→ Task goal
What is needed is the number of lines below that contain the string "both", with no other text.

→ Information provided
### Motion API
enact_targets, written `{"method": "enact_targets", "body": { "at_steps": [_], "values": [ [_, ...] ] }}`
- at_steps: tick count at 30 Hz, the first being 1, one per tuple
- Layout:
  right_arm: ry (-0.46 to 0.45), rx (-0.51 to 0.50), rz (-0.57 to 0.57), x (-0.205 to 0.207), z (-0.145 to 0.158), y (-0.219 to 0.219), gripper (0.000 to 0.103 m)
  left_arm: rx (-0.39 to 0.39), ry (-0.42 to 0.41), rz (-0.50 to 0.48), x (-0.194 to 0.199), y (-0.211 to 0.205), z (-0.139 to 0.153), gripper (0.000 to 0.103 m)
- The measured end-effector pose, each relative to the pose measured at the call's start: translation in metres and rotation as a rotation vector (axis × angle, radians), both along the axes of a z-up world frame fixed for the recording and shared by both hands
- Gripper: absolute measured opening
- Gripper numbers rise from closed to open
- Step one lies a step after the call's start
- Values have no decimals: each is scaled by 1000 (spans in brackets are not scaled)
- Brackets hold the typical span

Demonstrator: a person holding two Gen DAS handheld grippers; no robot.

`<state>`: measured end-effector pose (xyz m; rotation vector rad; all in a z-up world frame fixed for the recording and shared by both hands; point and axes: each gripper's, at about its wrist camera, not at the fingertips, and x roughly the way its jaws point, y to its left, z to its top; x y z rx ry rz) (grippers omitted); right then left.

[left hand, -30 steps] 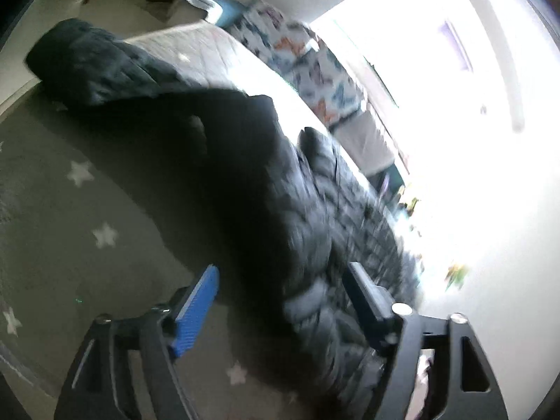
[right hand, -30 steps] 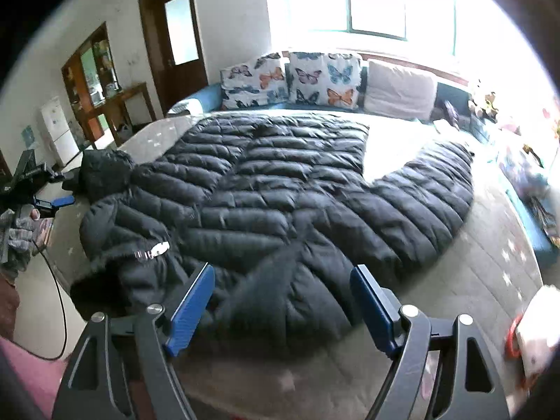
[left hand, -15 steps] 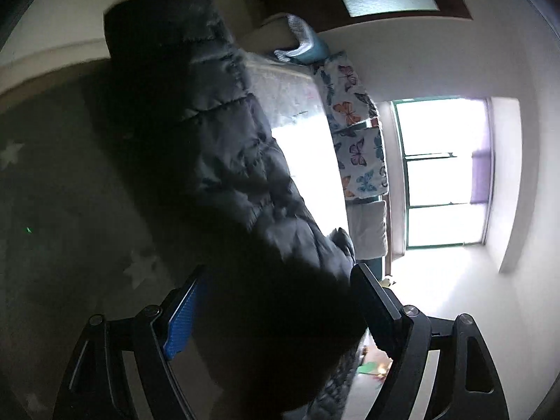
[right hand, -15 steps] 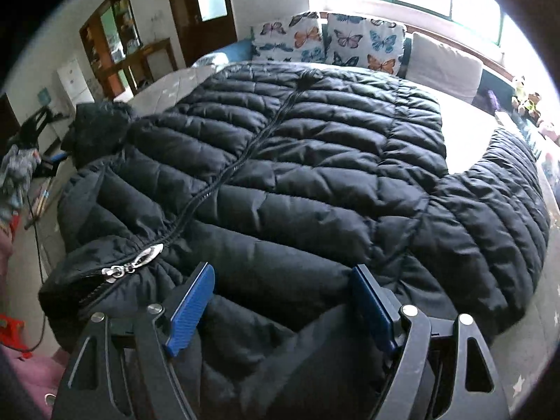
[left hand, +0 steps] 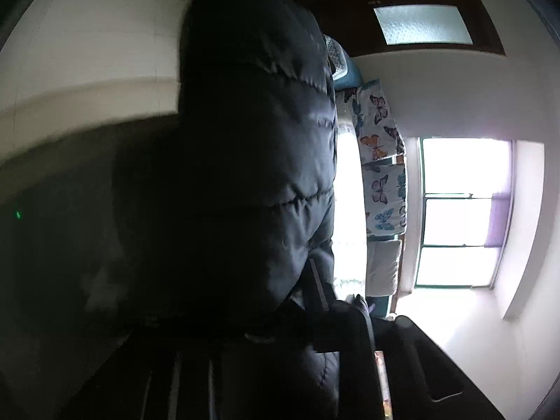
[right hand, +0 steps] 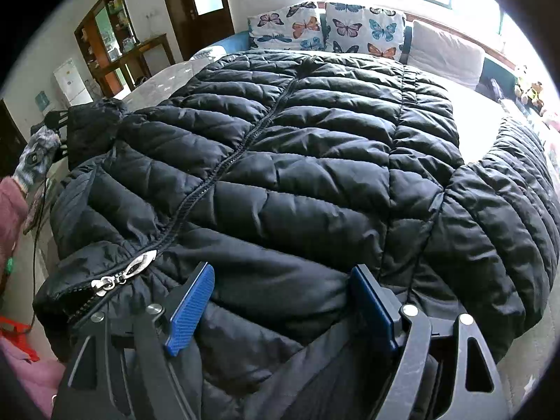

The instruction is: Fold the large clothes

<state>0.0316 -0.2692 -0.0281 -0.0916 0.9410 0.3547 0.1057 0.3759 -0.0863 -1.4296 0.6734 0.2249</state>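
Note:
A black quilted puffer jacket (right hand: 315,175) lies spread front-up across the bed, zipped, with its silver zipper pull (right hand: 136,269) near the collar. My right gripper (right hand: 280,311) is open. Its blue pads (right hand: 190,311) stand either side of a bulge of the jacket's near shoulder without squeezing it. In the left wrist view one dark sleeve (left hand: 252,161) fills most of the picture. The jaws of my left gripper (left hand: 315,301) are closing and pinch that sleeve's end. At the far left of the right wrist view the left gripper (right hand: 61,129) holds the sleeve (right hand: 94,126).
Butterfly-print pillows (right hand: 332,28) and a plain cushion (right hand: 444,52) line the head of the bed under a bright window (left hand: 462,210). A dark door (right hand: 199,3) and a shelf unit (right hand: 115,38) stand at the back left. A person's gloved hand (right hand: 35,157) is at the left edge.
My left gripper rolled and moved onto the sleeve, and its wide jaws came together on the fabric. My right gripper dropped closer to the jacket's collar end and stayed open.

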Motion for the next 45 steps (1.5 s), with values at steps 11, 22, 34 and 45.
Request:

→ Output for this task
2